Sometimes the issue is due to the machine, and the job can just be re-triggered. Some examples of this are:

Timeouts
Node failures
Network errors (e.g. Fatal error in PMPI_Init_thread)
Memory error (e.g. Address not mapped to object.)

An MPI_Abort in the file means the model failed. This is usually due to an instability which occurs occasionally in this version of the model at high resolution.

To see which component has caused the error:

NEMO errors appear in work/<cycle>/coupled/ocean.output
UM errors appear in work/<cycle>/coupled/pe_output/1.<suite-id>.fort6.pe0000
CICE errors appear in the job.out

See below for instructions on getting past these instabilities. If these solutions do not work, you will need to go back and apply the remedies to the previous cycle, also documented below.

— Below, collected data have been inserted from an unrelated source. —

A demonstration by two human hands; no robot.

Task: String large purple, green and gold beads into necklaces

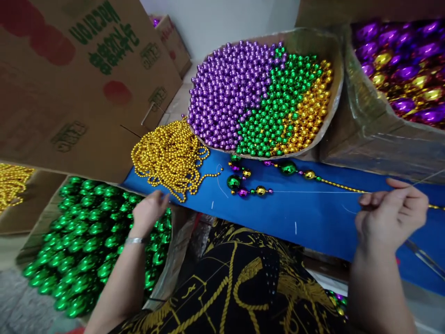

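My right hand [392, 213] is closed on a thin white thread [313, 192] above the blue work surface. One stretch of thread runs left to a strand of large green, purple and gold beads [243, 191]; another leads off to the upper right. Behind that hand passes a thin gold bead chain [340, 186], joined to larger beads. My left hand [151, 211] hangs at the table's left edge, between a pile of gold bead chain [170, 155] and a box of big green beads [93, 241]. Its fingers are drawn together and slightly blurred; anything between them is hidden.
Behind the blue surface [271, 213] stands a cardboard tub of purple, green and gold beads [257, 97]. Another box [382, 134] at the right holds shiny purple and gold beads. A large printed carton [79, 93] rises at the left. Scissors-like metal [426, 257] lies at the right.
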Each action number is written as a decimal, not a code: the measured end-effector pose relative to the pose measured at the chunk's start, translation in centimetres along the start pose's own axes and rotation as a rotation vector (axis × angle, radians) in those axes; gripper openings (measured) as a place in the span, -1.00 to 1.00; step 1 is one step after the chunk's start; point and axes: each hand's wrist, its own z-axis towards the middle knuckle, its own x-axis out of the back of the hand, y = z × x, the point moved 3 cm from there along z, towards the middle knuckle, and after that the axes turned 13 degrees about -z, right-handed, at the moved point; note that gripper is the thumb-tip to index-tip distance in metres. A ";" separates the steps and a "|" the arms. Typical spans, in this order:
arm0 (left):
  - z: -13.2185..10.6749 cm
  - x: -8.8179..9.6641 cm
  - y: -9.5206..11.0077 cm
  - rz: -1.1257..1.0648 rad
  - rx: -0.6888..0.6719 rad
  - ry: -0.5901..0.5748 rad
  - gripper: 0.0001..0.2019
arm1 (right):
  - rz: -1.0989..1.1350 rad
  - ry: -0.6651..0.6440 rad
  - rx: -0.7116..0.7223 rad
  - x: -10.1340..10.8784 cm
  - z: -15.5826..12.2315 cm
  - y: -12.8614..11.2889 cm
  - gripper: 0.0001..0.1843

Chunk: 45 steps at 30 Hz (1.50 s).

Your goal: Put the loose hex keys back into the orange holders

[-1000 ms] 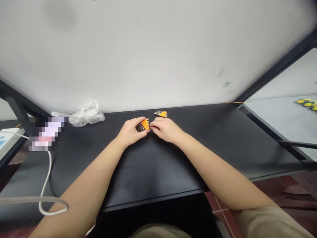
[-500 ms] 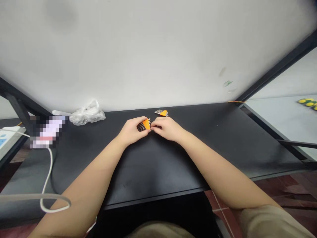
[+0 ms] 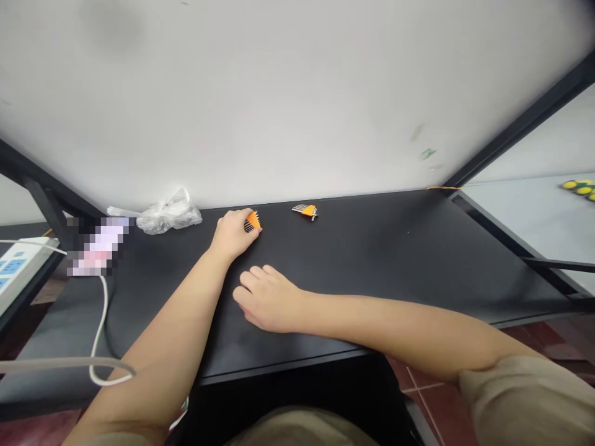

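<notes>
A hex key set in an orange holder is pinched between the thumb and fingers of my left hand, low over the back of the black table. Its dark keys point left, partly hidden by my fingers. My right hand is curled closed, knuckles up, over the front part of the table, apart from both sets. Its palm and fingertips are hidden, so whatever it may hold does not show. A second hex key set in an orange holder lies near the wall, right of my left hand.
Along the back left of the black table lies a crumpled clear plastic bag. Beside it is a blurred-out phone-like device with a white cable. A power strip sits at the far left.
My left hand has moved left and slightly back with the hex key set. My right hand has left that set, coming toward me and leftward, and is now curled. The second set shows more fully.
</notes>
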 end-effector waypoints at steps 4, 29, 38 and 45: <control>0.1 -0.2 0.3 0.012 0.008 -0.007 -0.56 | 0.040 0.056 0.067 0.6 0.2 -3.5 -0.76; -0.4 0.4 0.8 0.171 0.079 0.045 -0.37 | 0.209 -0.067 -0.768 -3.9 -3.5 21.8 -0.63; -2.3 0.1 6.7 -0.014 -0.208 -0.102 -0.46 | 0.436 0.106 -0.326 -3.1 -1.7 16.5 -0.75; -2.0 -0.7 5.8 0.012 0.015 -0.239 -0.71 | 0.400 0.067 -0.263 -2.5 -1.6 16.1 -0.90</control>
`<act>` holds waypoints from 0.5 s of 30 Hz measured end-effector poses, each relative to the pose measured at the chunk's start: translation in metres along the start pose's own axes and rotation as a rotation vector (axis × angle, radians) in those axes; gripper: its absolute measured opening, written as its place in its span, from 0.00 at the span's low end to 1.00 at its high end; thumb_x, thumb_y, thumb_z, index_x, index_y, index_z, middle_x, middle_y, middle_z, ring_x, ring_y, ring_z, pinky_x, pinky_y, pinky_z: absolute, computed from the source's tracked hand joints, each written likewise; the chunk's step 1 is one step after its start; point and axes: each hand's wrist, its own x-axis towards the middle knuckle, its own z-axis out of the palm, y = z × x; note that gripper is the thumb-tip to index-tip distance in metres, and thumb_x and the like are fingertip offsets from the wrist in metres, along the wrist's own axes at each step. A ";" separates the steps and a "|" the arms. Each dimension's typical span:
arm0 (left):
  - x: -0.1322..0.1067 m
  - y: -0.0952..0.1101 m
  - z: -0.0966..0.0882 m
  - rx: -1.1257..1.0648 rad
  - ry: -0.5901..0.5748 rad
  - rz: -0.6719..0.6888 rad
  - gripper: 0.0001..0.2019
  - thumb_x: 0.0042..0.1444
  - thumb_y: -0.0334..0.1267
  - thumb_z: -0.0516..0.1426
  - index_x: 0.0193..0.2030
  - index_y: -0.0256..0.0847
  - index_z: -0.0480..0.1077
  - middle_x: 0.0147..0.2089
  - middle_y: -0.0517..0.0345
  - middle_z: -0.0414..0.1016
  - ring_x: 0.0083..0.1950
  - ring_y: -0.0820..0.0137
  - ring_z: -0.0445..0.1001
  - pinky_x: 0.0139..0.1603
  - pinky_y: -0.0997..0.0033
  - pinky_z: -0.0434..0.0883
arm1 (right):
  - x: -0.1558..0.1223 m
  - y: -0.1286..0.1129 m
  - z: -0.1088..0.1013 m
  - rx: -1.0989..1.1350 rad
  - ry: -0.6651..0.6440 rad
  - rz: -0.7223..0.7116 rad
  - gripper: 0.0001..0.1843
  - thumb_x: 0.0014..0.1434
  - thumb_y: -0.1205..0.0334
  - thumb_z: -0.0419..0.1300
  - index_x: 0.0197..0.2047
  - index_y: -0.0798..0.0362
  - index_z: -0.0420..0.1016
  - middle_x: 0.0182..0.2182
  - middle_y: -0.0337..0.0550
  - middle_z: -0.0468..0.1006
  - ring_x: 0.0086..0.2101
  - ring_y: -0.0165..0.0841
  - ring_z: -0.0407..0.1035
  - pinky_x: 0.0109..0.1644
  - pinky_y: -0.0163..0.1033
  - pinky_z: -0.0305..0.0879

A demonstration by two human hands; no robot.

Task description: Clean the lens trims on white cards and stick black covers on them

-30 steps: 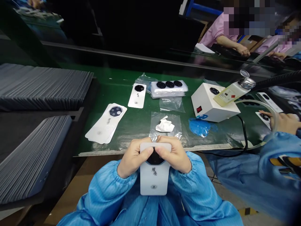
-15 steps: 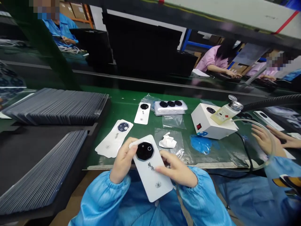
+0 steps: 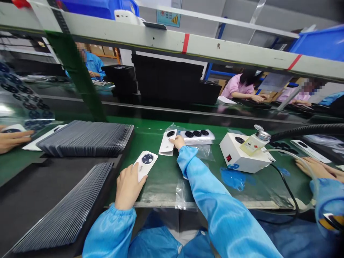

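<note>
My left hand (image 3: 129, 184) is closed around the sides of a small stack of white phone back covers (image 3: 142, 172). The top one carries a dark blue round camera decoration (image 3: 147, 159), and my palm hides its lower part. Stretched forward, my right hand (image 3: 178, 142) grips the right edge of a white phone back cover (image 3: 167, 142) with a black camera area. Another white cover shows from under its lower edge. Just right of that hand lies a pile of clear-wrapped pieces with black camera decorations (image 3: 197, 134).
On the left stand rows of thin grey sheets (image 3: 86, 138) in a black tray (image 3: 18, 186). To the right, a white box (image 3: 239, 157) bears a pump bottle (image 3: 254, 141), with blue film (image 3: 233, 177) before it. Co-workers' hands (image 3: 317, 166) show at both sides.
Both hands have come away from the lap. The right hand has moved forward to the far cover; the left has moved onto the stack at the left. The view has tilted up.
</note>
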 end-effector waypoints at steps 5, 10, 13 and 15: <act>0.003 0.002 -0.005 -0.033 0.035 -0.021 0.23 0.55 0.42 0.51 0.57 0.35 0.63 0.52 0.40 0.69 0.53 0.46 0.64 0.49 0.47 0.65 | 0.004 0.002 0.012 -0.351 0.016 0.082 0.19 0.61 0.55 0.56 0.52 0.56 0.66 0.49 0.47 0.70 0.46 0.36 0.68 0.49 0.49 0.67; 0.001 0.003 -0.008 -0.238 0.130 -0.068 0.29 0.50 0.43 0.56 0.59 0.32 0.61 0.52 0.38 0.65 0.56 0.45 0.62 0.56 0.45 0.61 | -0.018 -0.005 -0.002 -0.571 0.015 0.027 0.20 0.61 0.53 0.55 0.52 0.56 0.65 0.48 0.47 0.70 0.45 0.36 0.68 0.50 0.49 0.66; -0.002 0.006 -0.012 -0.460 0.248 -0.131 0.40 0.45 0.45 0.60 0.64 0.32 0.53 0.58 0.37 0.58 0.61 0.45 0.55 0.62 0.46 0.55 | -0.048 0.005 -0.034 -0.630 -0.032 -0.070 0.20 0.61 0.50 0.52 0.50 0.55 0.66 0.42 0.46 0.73 0.42 0.35 0.68 0.48 0.46 0.65; -0.004 0.011 -0.014 -0.680 0.299 -0.160 0.48 0.41 0.46 0.63 0.67 0.37 0.45 0.59 0.41 0.55 0.61 0.49 0.58 0.62 0.49 0.57 | -0.074 0.021 -0.056 -0.648 -0.086 -0.114 0.17 0.61 0.49 0.51 0.46 0.53 0.67 0.35 0.43 0.74 0.38 0.35 0.69 0.43 0.41 0.63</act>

Any interventions need to be documented in the suite page.

NEMO instability

Instabilities in the ocean will appear as:

 stpctl: the zonal velocity is larger than 20 m/s
  ====== 
 kt= 87159 max abs(U):  6.0407E+07, i j k:  2914 3389    8

...

  ===>>> : E R R O R
         ===========

 MPPSTOP
 NEMO abort from dia_wri_state

Re-run the cycle with a reduced timestep in the ocean.

In rose-suite.conf change the following:

CLOCK=10,0,0
UM_OPT_KEYS='... orca12_config_2min_1m'

Then cylc vr and re-triggger the failed task
Pause the coupled task in the next cycle.

Once the failed task completes successfully, revert back to the original settings:

In rose-suite.conf:

CLOCK=4,0,0
UM_OPT_KEYS='... orca12_config_5min_1m'

Then cylc vr again, and re-triggger the paused task

UM instability

Atmosphere instabilities usually appear as:

Error message: North/South halos too small for advection

Perturb the atmos dump:

Copy the script /work/n02/n02/annette/scripts/perturb/submit_perturb.slurm
Edit the month and suite-id, then submit with sbatch.

The script leaves a copy of the original and perturbed dumps as .orig and .perturb It also sets PYTHONHASHSEED=0 to create a deterministic perturbation.

Once the script has completed and generated a new dump, re-trigger the failed task.

CICE instability

CICE instabilities appear as:

ABORT: Global i and j: 3347,  3604
ABORT:  Lat, Lon: 83.826494669668421,  73.000001621592844
ABORT: aice: 0.9873568057277784
...
About to call abort ice with: Vertical thermo error
ice: Vertical thermo error

In this case, reduce the ocean timestep (see above).

Re-running the previous cycle

To re-run the previous cycle, you can just re-trigger the tasks, and the coupled model drivers will make sure the correct restart files are in place.

If you have changed the model timestep, you will need to re-run all of the tasks including post-processing and archiving to make sure the new data is saved. The workflow should be set up such that data will not have gone to Jasmin tape, but if it has you will need to delete it.

From Cylc 8.6 onwards, the easiest way to re-run the cycle is to trigger all the tasks in one command, and Cylc will ensure they run in order, for example:

cylc trigger u-dp361 //20310801T0000Z/*

Note: This will also trigger the jdma task so hold it manually.

Important: Make sure any earlier cycles have caught up, otherwise tasks may run out of order.